▶ _DESCRIPTION OF THE TASK_:
Would you write out each line of the material below exactly, skipping every picture?

▶ _COLLECTED MATERIAL_:

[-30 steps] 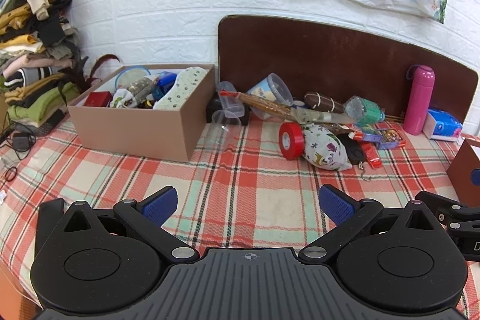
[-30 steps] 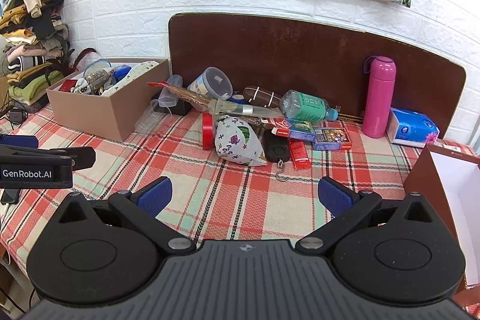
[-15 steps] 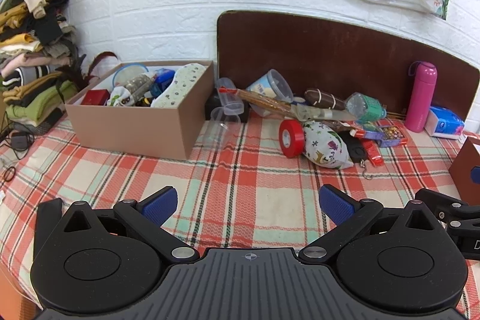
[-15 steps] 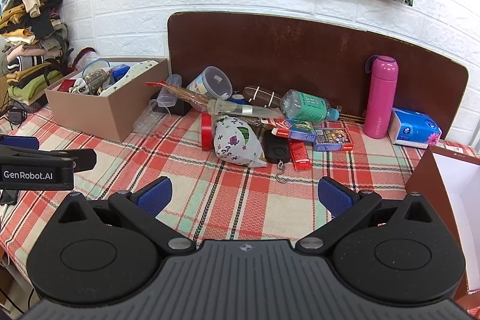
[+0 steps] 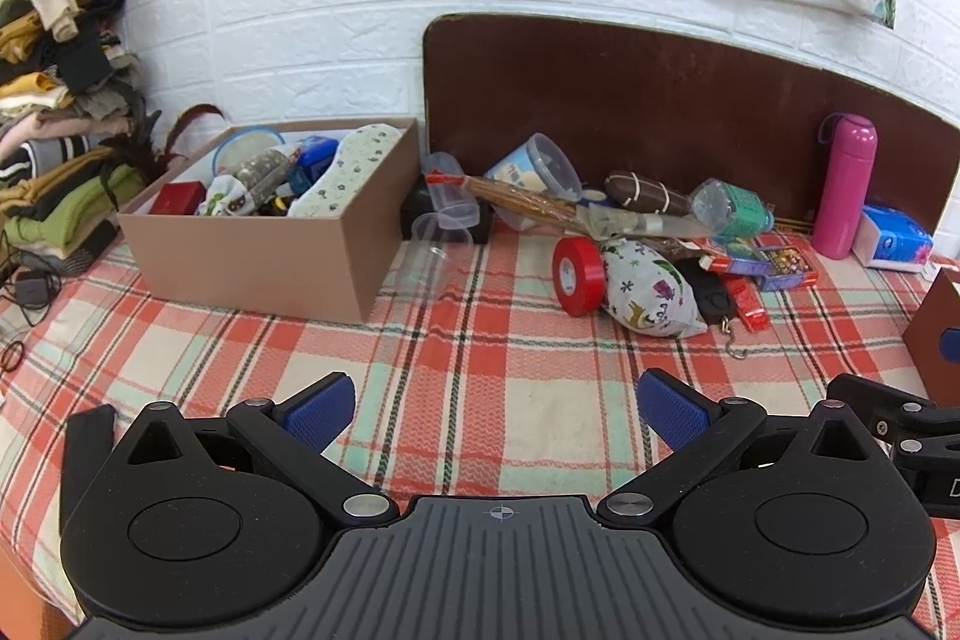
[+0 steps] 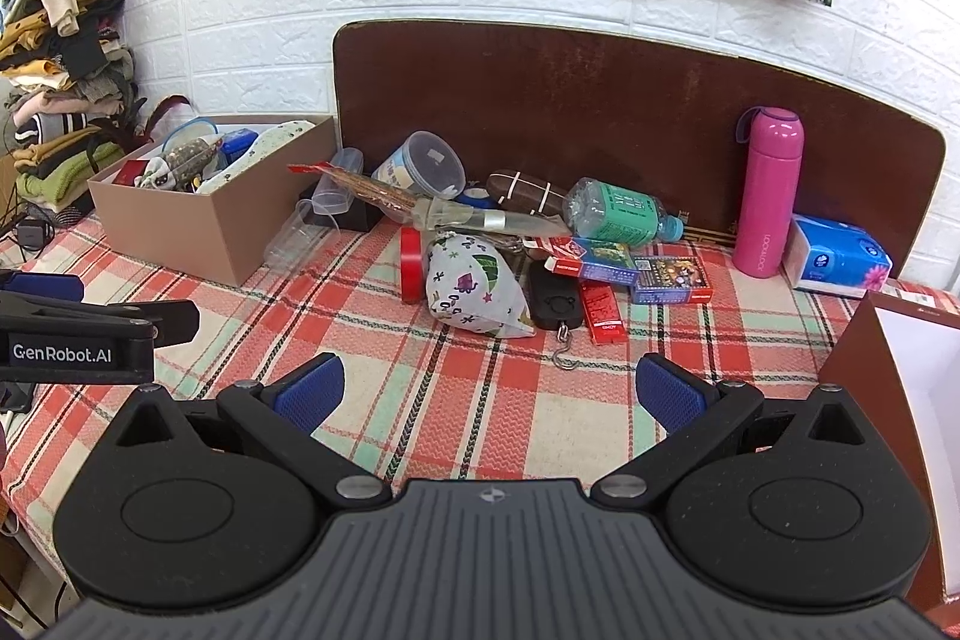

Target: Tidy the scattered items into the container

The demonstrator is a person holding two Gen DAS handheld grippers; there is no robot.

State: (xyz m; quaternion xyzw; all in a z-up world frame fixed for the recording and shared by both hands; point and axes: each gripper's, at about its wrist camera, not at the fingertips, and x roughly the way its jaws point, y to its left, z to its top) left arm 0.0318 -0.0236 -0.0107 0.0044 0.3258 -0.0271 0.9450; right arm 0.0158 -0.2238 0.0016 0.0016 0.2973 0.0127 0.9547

▶ _TASK RESULT_:
[-30 steps] 
[-30 steps] 
[-15 steps] 
[-15 steps] 
[+0 steps] 
[+0 steps] 

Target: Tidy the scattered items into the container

The demonstrator is a person holding two Gen DAS handheld grippers; there is no robot.

State: (xyz m; quaternion xyzw; all in a z-up world frame fixed for the recording and shared by both hands; point and axes: each gripper's, at about its wrist camera, not at the fingertips, and x roughly the way its jaws point, y to its left, z to its top) left arm 0.0318 -0.0236 -0.0107 0.0044 0.3258 -0.0271 0.9450; right arm 0.0158 -0.2238 0.0016 0.0016 0.2973 0.0127 0.9547

This finishes the exercise.